Morales, a doctoral student at UC Berkeley's Center for New Music and Audio Technologies (CNMAT), has made a name for himself in the computer music field, generating music using rules or algorithms seldom associated with music.

"We are surrounded by computers and technology, we're being hit by media all the time, so you have to use it to create art," he said. "I see technology as a traditional tool for composition like Bach used the pipe organ in his time."

He was an obvious choice to work with physicists at UC Berkeley's Space Sciences Laboratory on a piece of software to convert data from a pair of NASA satellites comprising the Solar TErrestrial RElations Observatory, or STEREO, into sound, a concept that has acquired the name "sonification."

STEREO, scheduled for launch later this year, will provide a stereoscopic view of the sun and solar explosions called coronal mass ejections, which generate space storms that affect Earth. The IMPACT (In-situ Measurements of Particles and CME Transients) suite of instruments aboard STEREO, however, focuses, not on pretty pictures, but on the wind of electrons and ions from the sun, and the magnetic field of the sun.

Physicist Janet Luhmann, the principal investigator for IMPACT, realized that the data these instruments capture could be used to generate an audio counterpart to the STEREO images, not only drawing attention to the IMPACT data - typically not as sexy as the colorful pictures of the sun - but perhaps providing scientific value, too.

"You can look at wiggly lines, and you can look at spectrograms, which are kind of rainbow plots, and your eyes can give you certain feedback, but sometimes you hear patterns you don't see readily," she said. "I see the sonification as possibly adding to the ability to recognize certain kinds of characteristic behaviors."

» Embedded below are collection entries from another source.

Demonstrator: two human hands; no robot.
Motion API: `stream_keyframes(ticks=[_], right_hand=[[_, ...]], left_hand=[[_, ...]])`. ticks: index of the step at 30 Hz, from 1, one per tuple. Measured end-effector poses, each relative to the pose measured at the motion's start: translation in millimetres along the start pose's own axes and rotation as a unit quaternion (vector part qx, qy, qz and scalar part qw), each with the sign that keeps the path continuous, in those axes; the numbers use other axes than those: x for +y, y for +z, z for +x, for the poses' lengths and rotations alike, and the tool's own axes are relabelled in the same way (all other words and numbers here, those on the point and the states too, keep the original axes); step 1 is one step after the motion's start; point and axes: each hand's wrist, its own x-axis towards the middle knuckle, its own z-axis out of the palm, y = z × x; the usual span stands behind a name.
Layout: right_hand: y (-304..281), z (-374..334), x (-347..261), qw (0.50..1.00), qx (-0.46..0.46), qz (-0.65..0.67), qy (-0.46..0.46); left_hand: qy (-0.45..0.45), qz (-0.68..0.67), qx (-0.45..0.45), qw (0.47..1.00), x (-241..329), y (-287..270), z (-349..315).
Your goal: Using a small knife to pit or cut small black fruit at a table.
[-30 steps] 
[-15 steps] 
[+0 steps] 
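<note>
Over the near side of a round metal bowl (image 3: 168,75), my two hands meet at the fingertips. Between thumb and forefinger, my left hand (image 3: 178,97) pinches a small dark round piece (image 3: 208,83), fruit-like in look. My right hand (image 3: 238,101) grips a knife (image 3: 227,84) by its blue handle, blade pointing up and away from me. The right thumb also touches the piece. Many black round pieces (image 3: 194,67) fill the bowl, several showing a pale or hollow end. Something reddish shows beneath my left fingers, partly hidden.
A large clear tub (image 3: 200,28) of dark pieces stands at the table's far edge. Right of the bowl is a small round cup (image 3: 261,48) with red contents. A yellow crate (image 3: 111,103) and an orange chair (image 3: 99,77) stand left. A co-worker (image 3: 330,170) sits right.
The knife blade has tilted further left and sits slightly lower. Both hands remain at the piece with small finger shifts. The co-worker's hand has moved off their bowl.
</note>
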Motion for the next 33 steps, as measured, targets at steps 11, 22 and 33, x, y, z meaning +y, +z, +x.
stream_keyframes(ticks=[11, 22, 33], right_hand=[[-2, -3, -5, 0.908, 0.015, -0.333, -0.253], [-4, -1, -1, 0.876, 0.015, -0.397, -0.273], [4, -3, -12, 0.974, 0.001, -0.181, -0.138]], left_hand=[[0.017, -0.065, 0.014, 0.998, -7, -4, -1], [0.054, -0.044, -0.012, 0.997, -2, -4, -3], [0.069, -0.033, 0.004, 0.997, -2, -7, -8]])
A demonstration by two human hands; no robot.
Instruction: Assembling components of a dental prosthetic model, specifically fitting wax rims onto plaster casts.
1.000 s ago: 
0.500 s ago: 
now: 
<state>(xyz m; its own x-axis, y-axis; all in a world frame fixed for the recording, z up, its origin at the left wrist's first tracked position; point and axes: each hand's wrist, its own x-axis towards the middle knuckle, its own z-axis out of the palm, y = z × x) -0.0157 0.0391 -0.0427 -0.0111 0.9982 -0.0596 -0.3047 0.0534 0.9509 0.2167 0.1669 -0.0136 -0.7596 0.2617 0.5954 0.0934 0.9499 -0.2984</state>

With one of the STEREO satellites, dubbed A, leading Earth in its orbit around the sun and the other, B, following, the cameras and instruments will tell scientists how large the solar bursts are and how they vary from place to place and over time. Such data could easily be converted into sound, even music.

"If you have the record from STEREO A played in one ear and from STEREO B played in the other ear, you could hear particles arriving first in the right ear and later in the left ear, or hear a change in intensity as a crescendo," said Luhmann. "If you made the particular scale or note translation related to particle energy, you could see whether it was more energetic in one ear than another. It's really got acute potential for not only being a gee whiz kind of thing, but also conveying a sense of the physical thing happening, which is invisible."

Luhmann's colleague, Space Sciences Laboratory physicist Laura Peticolas, hired Morales to create a computer program, like a video game, that converts data from the instruments aboard IMPACT into sound. Together, they created three programs, one for kids that explains how numbers can be translated into music, one called "STEREO Spectro" that lets the general public play with the "sounds of space," and one called "Incandescence 1.1" for musicians who want to experiment with the sounds or weave them into a composition.

"Most people make this data sound like a solar wind, with the sound increasing and decreasing as the data intensity increases or decreases, which is a very literal translation of what's happening," Morales said. "But we wanted to ask, 'How can we look at the data in a new way? How can we map the data to increase the listenability, to make the music more appealing?' This way we can explore a new type of aesthetic."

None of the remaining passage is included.